Feeding off the audience’s adoration Reel Big Fish gave them everything the audience could want including two bass solos.  Two!  They wrapped up their set with the 1-2-3 punch of their first single “Sell Out,” “Beer,” and their cover of a-ha’s “Take on Me” which nearly resulted in the crowd blowing the roof off the Newport.  The band then left the stage as they entered with the crowd chanting, “Reel Big Fish.”

I know a lot of music snobs turn up their nose at ska or ska punk, even though you would probably find an album or two in their album collection, if you dug deep enough.  I imagine the defenders of this genre often point to the co-headliners and closing act; Streetlight Manifesto.  This seven piece band from New Jersey is at its core ska punk, but then they’ve layered in different styles often in the same song to create an intriguing sound.  Take set opener, “Watch it Crash” that opened with a metal like call and response between guitar and horns, broke into a little ska horn break, and then became a klezmer influenced  verse and shout along chorus.  Then there was the Latin horn salvo that introduced “We Will Fall Together,” or the sneaky 60’s era R&B bass line that shows up in “Down, Down, Down to Mephisto’s Cafe.”  As a listener not completely familiar with their song catalogue, the night became a listening adventure to see where they would go with each song.  

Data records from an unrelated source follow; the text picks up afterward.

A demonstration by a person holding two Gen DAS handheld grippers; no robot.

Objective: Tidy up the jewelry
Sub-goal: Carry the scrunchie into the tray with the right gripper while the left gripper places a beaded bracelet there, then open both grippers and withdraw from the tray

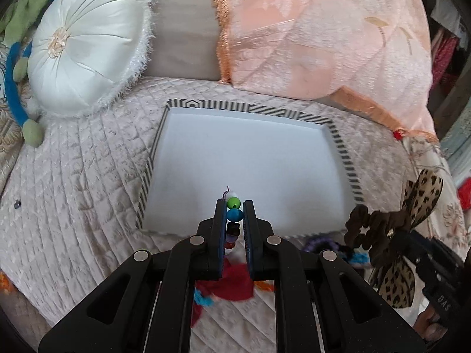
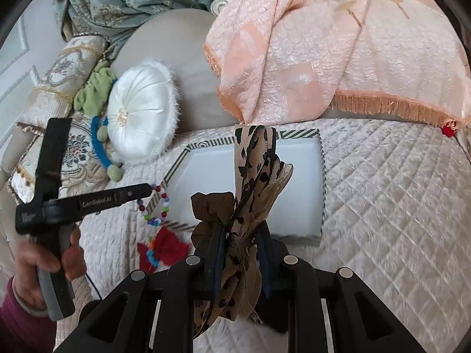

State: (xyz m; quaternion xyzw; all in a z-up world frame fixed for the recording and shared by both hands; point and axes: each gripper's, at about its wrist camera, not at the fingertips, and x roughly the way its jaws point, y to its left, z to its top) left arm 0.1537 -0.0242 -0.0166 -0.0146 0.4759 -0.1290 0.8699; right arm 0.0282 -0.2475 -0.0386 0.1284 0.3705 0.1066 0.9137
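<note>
Nearest, my left hand-held gripper (image 1: 232, 210) is clamped on a beaded bracelet (image 1: 234, 214), pinched by only a couple of beads while the rest of the loop hangs free; a bead could roll out of the pads and drop the strand onto the quilted bed (image 1: 88, 191). To its right, my right hand-held gripper (image 2: 240, 235) is closed on a leopard-print bow scrunchie (image 2: 253, 170), whose loose tails may drape over the rim. Loose red and crocheted pieces (image 1: 232, 288) lie below and could snag. Beyond, the striped-rim tray (image 1: 341, 147) sits on soft bedding and may tilt if pressed.
</note>
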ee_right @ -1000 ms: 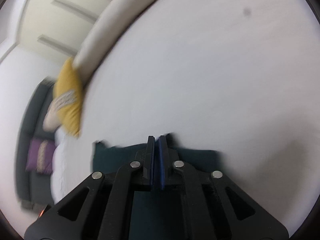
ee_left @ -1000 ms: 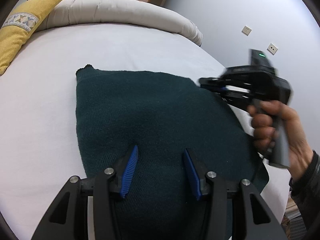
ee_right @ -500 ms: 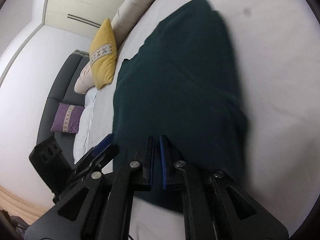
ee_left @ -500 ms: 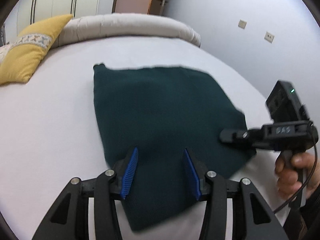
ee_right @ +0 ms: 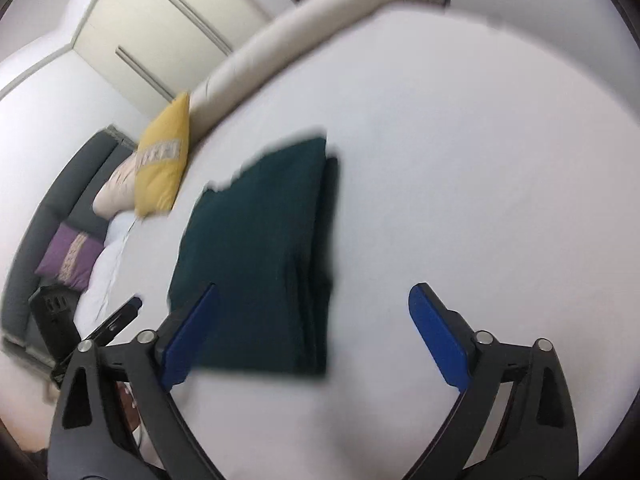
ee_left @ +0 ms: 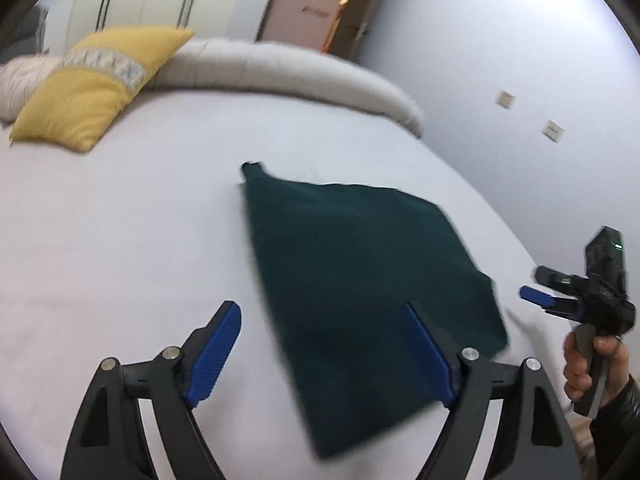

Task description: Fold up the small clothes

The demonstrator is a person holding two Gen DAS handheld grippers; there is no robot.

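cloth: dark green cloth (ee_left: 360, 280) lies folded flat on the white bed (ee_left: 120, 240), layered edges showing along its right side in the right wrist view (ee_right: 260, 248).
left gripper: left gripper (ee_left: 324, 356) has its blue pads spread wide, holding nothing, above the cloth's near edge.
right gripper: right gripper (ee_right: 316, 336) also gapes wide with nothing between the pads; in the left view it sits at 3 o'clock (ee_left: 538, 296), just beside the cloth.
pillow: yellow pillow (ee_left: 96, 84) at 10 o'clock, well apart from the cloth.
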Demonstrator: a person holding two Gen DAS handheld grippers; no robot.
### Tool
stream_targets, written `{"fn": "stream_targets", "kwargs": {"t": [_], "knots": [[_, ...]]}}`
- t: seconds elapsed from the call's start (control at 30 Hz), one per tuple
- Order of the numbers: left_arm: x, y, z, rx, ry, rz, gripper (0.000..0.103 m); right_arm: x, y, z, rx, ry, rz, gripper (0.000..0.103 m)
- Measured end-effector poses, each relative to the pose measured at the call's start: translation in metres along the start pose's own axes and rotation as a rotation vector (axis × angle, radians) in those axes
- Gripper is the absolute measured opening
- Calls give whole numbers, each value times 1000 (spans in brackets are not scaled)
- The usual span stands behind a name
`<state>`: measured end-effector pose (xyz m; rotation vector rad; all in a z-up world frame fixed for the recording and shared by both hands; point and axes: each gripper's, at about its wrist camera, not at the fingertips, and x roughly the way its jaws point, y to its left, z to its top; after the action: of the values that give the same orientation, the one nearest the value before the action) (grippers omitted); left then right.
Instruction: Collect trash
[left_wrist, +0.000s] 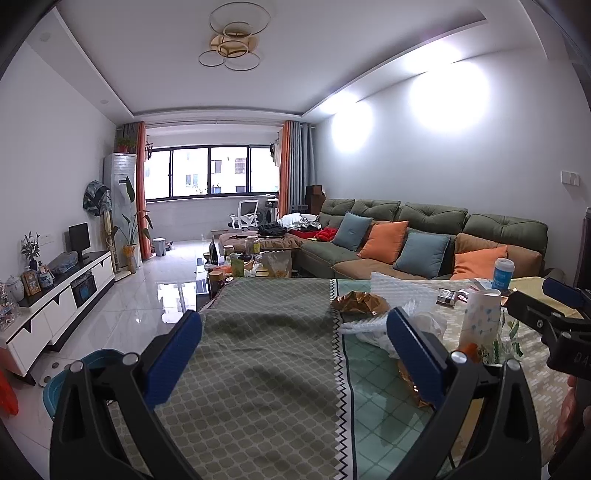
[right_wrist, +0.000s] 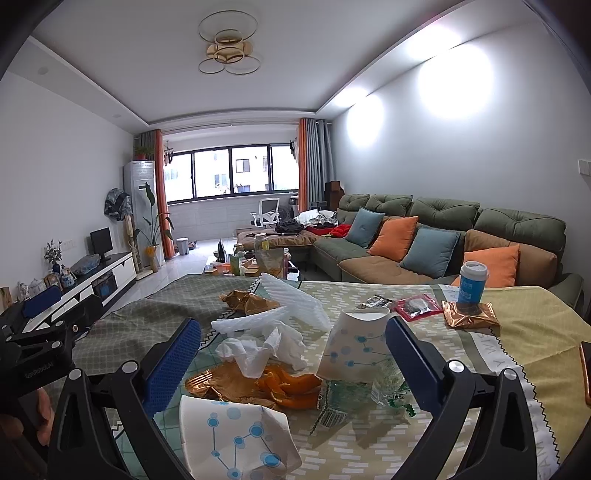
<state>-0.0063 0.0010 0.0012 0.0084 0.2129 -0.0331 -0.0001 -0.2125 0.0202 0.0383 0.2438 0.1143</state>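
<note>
Both hand-held grippers hover wide open and empty over a patterned tablecloth (right_wrist: 517, 314): the left gripper (left_wrist: 295, 354) above bare cloth, the right gripper (right_wrist: 295, 362) framing crumpled tissue (right_wrist: 266, 347), orange peel (right_wrist: 291, 387), gold wrappers (right_wrist: 221, 384) and two paper cups (right_wrist: 354, 343), one upturned, one lying crushed.

Two low wrist views along the table (left_wrist: 258, 369) toward the window (right_wrist: 231, 170), sharing sofa (left_wrist: 424, 229).

left claw (left_wrist: 295, 354): jaws wide apart, holding nothing | right claw (right_wrist: 293, 356): jaws wide apart, holding nothing
</note>
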Motion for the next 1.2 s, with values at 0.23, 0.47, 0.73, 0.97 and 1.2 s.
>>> {"fn": "stream_targets", "kwargs": {"t": [0.23, 0.47, 0.73, 0.97, 1.2], "knots": [[4, -3, 1, -1, 25, -32, 100, 0, 0, -1, 4, 2, 0, 99], [6, -9, -3, 11, 78, -122, 100, 2, -4, -8, 18, 17, 1, 99], [14, -22, -22, -9, 267, -452, 100, 5, -21, -12, 56, 53, -12, 99], [11, -42, -40, -42, 375, -705, 96, 15, -44, -14, 105, 102, 9, 99], [13, -74, -58, -20, 495, -845, 53, 31, -61, -24, 158, 207, 62, 97]]}}
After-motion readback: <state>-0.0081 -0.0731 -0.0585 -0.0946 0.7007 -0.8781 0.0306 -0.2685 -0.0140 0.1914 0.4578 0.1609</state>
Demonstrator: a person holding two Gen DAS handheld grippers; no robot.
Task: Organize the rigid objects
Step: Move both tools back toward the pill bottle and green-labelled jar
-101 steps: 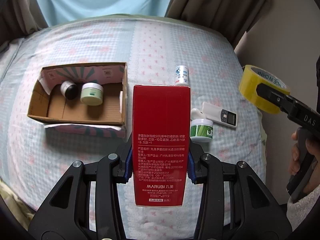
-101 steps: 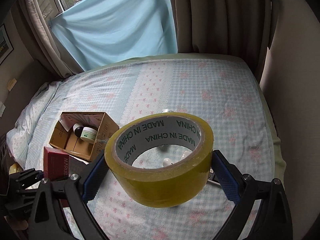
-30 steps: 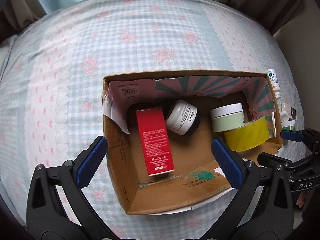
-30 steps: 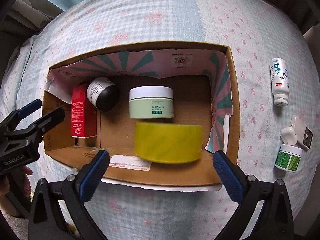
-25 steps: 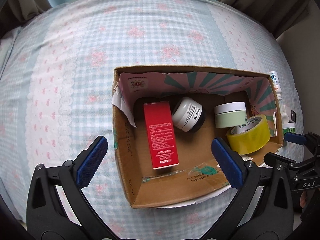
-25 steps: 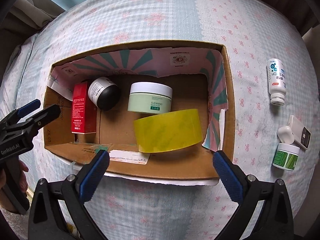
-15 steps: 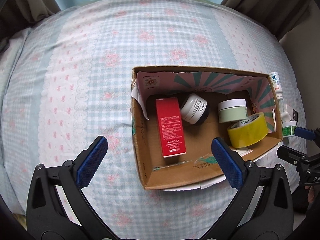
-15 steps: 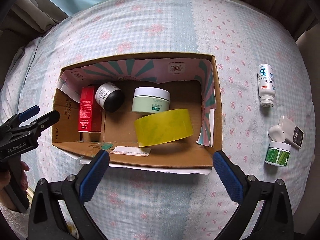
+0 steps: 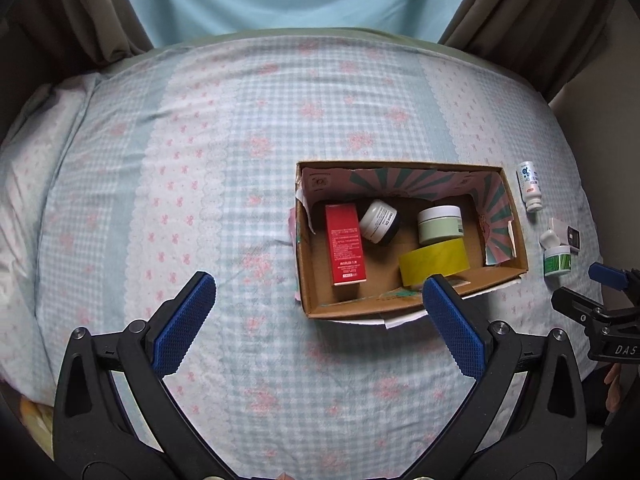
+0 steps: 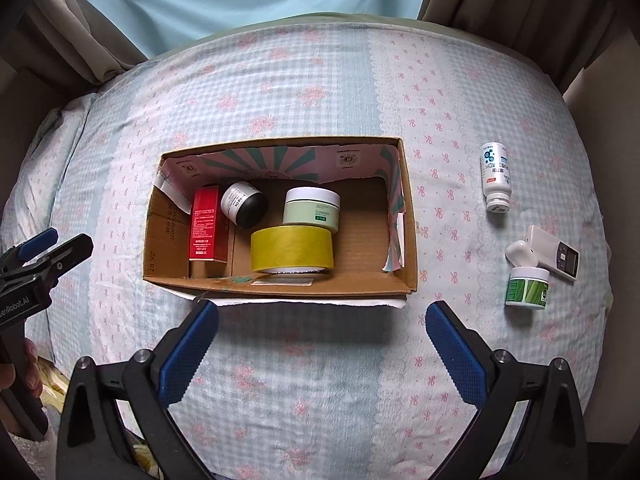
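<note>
We read this as roughly half done: four items boxed, four loose on the bed. Going left to right in the right wrist view: our left gripper [image 10: 54, 248] sits at 9 o'clock of the frame, jaws apart, nothing between them. The cardboard box [image 10: 280, 284] holds the red carton [image 10: 205, 224] lying flat at its 9 o'clock end, the black-and-white jar [image 10: 244, 204] tipped on its side just beside the carton, the pale green cream jar [image 10: 312, 208] upright at about 12 o'clock of the box floor, and the yellow tape roll [image 10: 292, 249] in front of that jar, touching or nearly touching it; we cannot tell which. The 3 o'clock end of the box floor is bare. Our right gripper [image 10: 322, 344] hangs at 6 o'clock, short of the box's near wall, jaws wide apart and empty. Left to do, judging by what lies outside at 3 o'clock of the box: the white bottle [image 10: 496, 176] on its side, the small white cap-like piece [image 10: 520, 254] (too small to identify), the flat white device [image 10: 554, 254] with a dark screen, and the green-label jar [image 10: 527, 289] upright. These three sit bunched together, well apart from the box. The left wrist view confirms both tools free: left gripper [image 9: 320, 320] wide open over the bedsheet [image 9: 160, 200].
</note>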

The crowd, though, knew where every jazz break, time change, and lyric belonged.  Fom “Failing, Failing, Failing” to “The Big Sleep” to personal favorite “The Big Sleep,” (I’m a sucker for Na Na Nas.) the crowd kept up with, lead singer, Tomas Kalnoky’s rapid delivery.  Even their covers of Paul Simon’s “Me and Julio Down By The Schoolyard,” Bad Religion’s “Skyscraper,” and The Postal Service’s “Such Great Heights” emphasized the band’s diversity in sound.  From the start of the set to the encore, Streetlight Manifesto delivered a rollercoaster of a set that left the audience screaming for one more song.

Overall, I think the night really belonged to the crowd as they skanked, moshed, pogoed and sang their throats raw  to UK, Southern Cali, and East Coast ska-punk.  For over three hours they never stopped showing their love for the bands that played tonight. It was a great night for ska punk.